Loading...
Logo
Processing Forum
I’ve been working on a library that makes it easy to use microphone input and transcribe it to text. It uses the technology that Google Chrome uses for its input fields where you can optionally use your voice instead of your keyboard. You can read more about it on the project page

Please let me know if you have suggestions on how I could improve the design of the library or anything else!


Replies(19)

I just wanted to announce some improvements to the stability of the library. Please report any bugs that you come across! Also: I’m interested in projects that make use of my library. 
I've been experimenting with this and hopefully I'll have some interesting results to share soon.

Thanks for the library, by the way. Nice documentation!
Hey.

The Graffiti Research Lab France is using your library in its tagEULE projet:
We use speech recognition to display graffitis using GML files based fonts along with the GML4U library.

It's been really useful and saved us some dev time.

However, we seem to run into problems when using our installation in a quite noisy environment (outside or in a crowd) and with "not as good as expected" wifi network covergae.
I tried different thinks as :
Case 1- Set the threshold manually
Case 2- Disable autorecord

Under those conditions my first feeling is that 
Case 1 : the recording constantly starts/stops and we either get partial results or queue too many recordings.
Case 2 : don't work very well (probably because of the noise around).

We also noticed that deep voices works are better recognized than high-pitched ones (in French).
Dunno if there is a way to filter voices to fit in the right spectrum of voices that Google API can handle.

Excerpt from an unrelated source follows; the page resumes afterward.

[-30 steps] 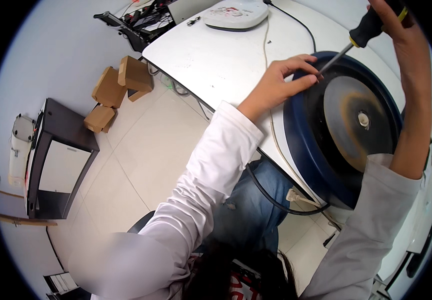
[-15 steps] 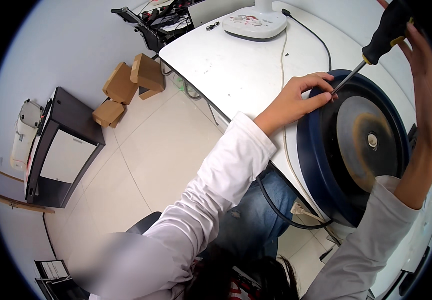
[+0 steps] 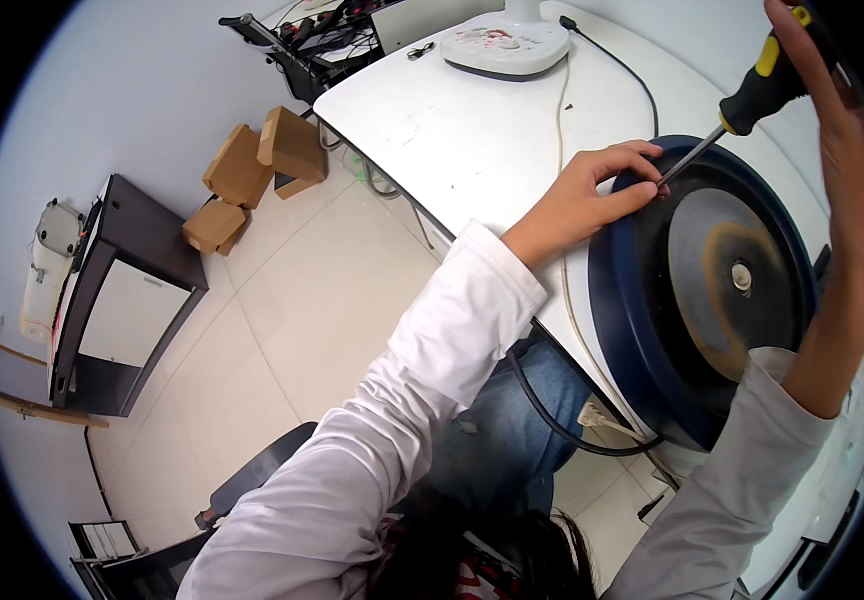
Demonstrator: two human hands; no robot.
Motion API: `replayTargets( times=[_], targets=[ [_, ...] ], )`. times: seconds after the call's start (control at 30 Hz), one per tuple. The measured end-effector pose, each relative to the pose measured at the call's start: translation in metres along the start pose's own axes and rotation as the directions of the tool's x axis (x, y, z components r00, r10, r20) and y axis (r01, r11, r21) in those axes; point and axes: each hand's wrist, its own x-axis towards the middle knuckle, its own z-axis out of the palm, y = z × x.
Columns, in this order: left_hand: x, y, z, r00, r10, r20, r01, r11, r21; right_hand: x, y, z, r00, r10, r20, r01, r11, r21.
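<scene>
A round dark-blue appliance (image 3: 620, 330) with a black inside and a grey, brown-stained heating plate (image 3: 697, 290) lies at the table's right side. My left hand (image 3: 592, 195) rests at its far-left rim, thumb and fingertips closed around the tip end of a screwdriver (image 3: 692, 160). The screwdriver slants down to the left, its tip hidden by the fingertips. Its black and yellow handle is in my right hand (image 3: 847, 130), with one finger stretched up along it; part of that hand runs into the dark picture edge.
The appliance stands on a white table (image 3: 472, 150). Behind is a white device base (image 3: 507, 45) with a black cable (image 3: 627, 70). A pale cord (image 3: 564, 280) runs beside the appliance, and a black cable (image 3: 552, 415) loops below the edge. Cardboard boxes (image 3: 292, 145) and a cabinet (image 3: 137, 300) stand left.
My right hand has shifted and turned about the screwdriver handle, which shows more yellow now. The left fingertips stay at the tip. The whole view has moved slightly.
</scene>
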Motion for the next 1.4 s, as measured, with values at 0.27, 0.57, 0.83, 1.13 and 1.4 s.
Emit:
replayTargets(
  times=[0.27, 0.57, 0.83, 1.13, 1.4],
  targets=[
    [0.000, 0.000, 0.001, 0.999, -0.046, 0.011, 0.047, 0.997, -0.068, 0.000, 0.004, 0.006, 0.998, 0.002, -0.067, -0.014, 0.983, -0.181],
    [-0.001, 0.001, 0.000, 0.999, -0.018, 0.026, 0.018, 1.000, 0.014, -0.015, 0.023, -0.035, 0.990, 0.037, 0.138, -0.054, 0.991, 0.125],
    [0.001, -0.002, 0.001, 1.000, -0.008, 0.019, 0.008, 0.999, 0.037, -0.010, 0.019, -0.024, 0.999, 0.006, 0.039, -0.012, 0.989, 0.150],
    [0.000, 0.002, 0.001, 1.000, -0.022, 0.010, 0.022, 0.998, 0.055, -0.006, 0.008, -0.012, 0.996, 0.017, 0.088, -0.036, 0.975, 0.220],
    [0.000, 0.002, -0.002, 0.999, -0.050, 0.013, 0.050, 0.999, -0.002, 0.001, -0.026, -0.012, 0.952, 0.154, 0.265, -0.184, 0.978, 0.096]
  ],
)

Is that something you are aware of or have workarounds?

I gonna try to debug under Eclipse to have a better understanding on how it works exactly and try to spot where the issues we have come from.

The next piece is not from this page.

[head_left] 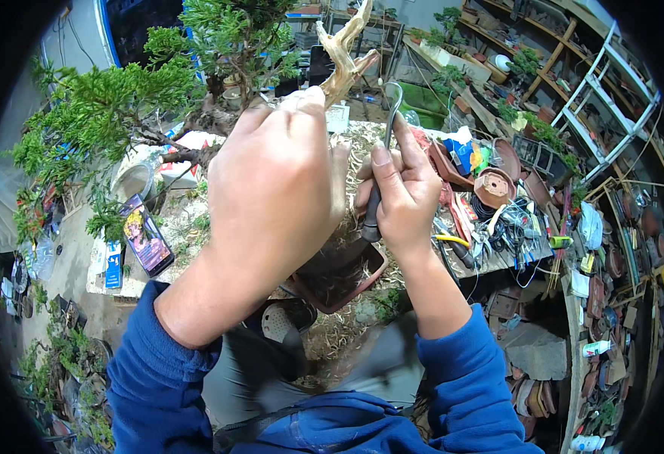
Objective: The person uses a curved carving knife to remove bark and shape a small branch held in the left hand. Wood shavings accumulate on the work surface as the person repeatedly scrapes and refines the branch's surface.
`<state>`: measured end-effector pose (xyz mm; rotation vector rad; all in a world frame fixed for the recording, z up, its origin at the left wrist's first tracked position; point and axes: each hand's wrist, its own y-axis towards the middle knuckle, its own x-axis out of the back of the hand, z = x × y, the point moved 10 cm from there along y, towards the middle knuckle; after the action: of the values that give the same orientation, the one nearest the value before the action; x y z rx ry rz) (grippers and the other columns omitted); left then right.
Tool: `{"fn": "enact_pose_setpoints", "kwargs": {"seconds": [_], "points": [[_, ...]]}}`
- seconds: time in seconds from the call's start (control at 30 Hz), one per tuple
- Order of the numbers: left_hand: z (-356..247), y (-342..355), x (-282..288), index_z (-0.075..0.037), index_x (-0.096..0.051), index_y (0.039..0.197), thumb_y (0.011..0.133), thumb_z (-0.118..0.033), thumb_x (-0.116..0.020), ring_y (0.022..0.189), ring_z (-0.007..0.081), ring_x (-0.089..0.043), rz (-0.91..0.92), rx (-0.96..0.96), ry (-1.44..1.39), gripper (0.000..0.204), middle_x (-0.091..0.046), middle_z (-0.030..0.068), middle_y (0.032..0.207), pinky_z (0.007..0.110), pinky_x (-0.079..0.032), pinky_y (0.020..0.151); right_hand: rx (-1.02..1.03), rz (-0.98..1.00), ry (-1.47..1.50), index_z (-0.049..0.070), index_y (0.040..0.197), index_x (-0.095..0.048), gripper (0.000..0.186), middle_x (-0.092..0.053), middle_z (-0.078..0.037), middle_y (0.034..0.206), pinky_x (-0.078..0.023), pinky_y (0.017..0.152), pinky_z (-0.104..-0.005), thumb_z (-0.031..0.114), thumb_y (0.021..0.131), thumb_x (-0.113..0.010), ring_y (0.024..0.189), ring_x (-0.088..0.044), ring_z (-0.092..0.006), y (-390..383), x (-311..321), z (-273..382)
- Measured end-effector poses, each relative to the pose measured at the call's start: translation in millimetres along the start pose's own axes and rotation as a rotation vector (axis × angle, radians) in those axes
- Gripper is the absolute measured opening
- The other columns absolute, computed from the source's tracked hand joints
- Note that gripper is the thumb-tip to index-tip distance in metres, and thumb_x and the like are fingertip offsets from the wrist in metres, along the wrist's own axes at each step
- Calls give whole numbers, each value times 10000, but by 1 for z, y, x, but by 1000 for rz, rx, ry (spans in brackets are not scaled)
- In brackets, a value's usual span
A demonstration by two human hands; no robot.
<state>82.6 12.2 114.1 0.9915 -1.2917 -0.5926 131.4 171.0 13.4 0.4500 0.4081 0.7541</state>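
My left hand [268, 189] is closed at the base of a pale, twisting deadwood branch [343, 57] that rises above my knuckles; its exact grip is hidden behind the hand. My right hand [404, 197] grips a metal tool [385, 136] with a dark handle and a bent, hooked upper end, my thumb along its shaft. A juniper bonsai [105, 106] with green foliage fills the upper left. Below my hands is a brownish rectangular pot [358, 284] with shavings in it.
A phone [147, 238] lies on the worktable [181, 212] at left. Clay pots [494, 185], cables and pliers [449, 240] crowd its right side. A white ladder [604, 98] and cluttered wooden shelves [551, 60] stand at right. Wood shavings lie on the ground.
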Motion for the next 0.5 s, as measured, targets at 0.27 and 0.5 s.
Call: {"fn": "enact_pose_setpoints", "kwargs": {"seconds": [0.27,0.5], "points": [[0,-6,5,73,-560,1401,886,-86,-775,1205,355,-671,-473,127,-333,580,-585,279,1417,401,-550,975,575,112,-608,-70,1478,-509,516,-752,-205,1054,-573,723,-285,98,1008,-642,805,-742,-166,-26,-25,99],[32,15,-27,15,-581,1294,914,-42,-744,920,241,-773,-472,399,-767,417,-779,163,982,309,-586,784,387,324,-741,-70,1415,-584,503,-723,-275,1146,-569,855,-326,-31,916,-634,939,-772,-283,-9,-36,115]]}}
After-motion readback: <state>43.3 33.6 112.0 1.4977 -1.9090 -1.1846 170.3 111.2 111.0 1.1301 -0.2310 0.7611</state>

Will let you know if I find anything useful to improve the lib.

Thanks for lib and keep on the good work.

++

J

Actually the service from Google is pretty limited regarding the length of the recording. 

I’ve always tested under good conditions with only few background noise. If the recording itself is too bad (you could test it directly in chrome) you may need to work on the hardware. On the other hand I handle the auto-record really simple. If something is louder than the threshold value, I record until the volume falls below for at least half a second. 

I’m sure that one could improve the auto record and better distinguish between noise and actual speech if you would constantly average the volume or the like.

Actually I have no resources to work on the library but there are a few other things that I need to work on (e.g. using the library to transcribe pre-recorded files).

I’ll keep you updated!
This is one of the coolest Processing libraries I've seen! Transcribing is so easy!
The results were decent enough for my use.

Great job! Thanks for sharing.

it says Speech could not be interpreted..any ideas why, I m using the example from fForian's site
link to the updated library? or did you just replace your older one? also great work btw will let you know when and where i might be using it. also what do you think about the new dictation on mL? do you have a list of languages this supports?
The most recent library is available at www.stt.getflourish.com
I haven't looked into Mountain Lion's dictation yet, but hopefully we can utilize that to get even better results!

Supported languages for STT are all major ones that Google supports. 

en, de, fr, es, and even Chinese which is zh.
Hi guys,

I am trying to use this amazing library but I keep getting an Minim error. I have tried to fix it but no luck so far... Did anybody else had the same problem?

So the error I am getting is this:

13:17:59 STT info: Manual mode enabled. Use begin() / end() to manage recording.

==== JavaSound Minim Error ====

==== AudioRecorder.save: Error attempting to save buffer to /Users/nikolaoschandolias/Documents/workspace/STT/bin/data2013-01-27-13-17-59/0.wav, the output file is empty.


==== JavaSound Minim Error ====

==== Unsupported Audio File: not a MPEG stream:null


Exception in thread "Animation Thread" java.lang.NullPointerException

at ddf.minim.javasound.JSBufferedSampleRecorder.save(JSBufferedSampleRecorder.java:173)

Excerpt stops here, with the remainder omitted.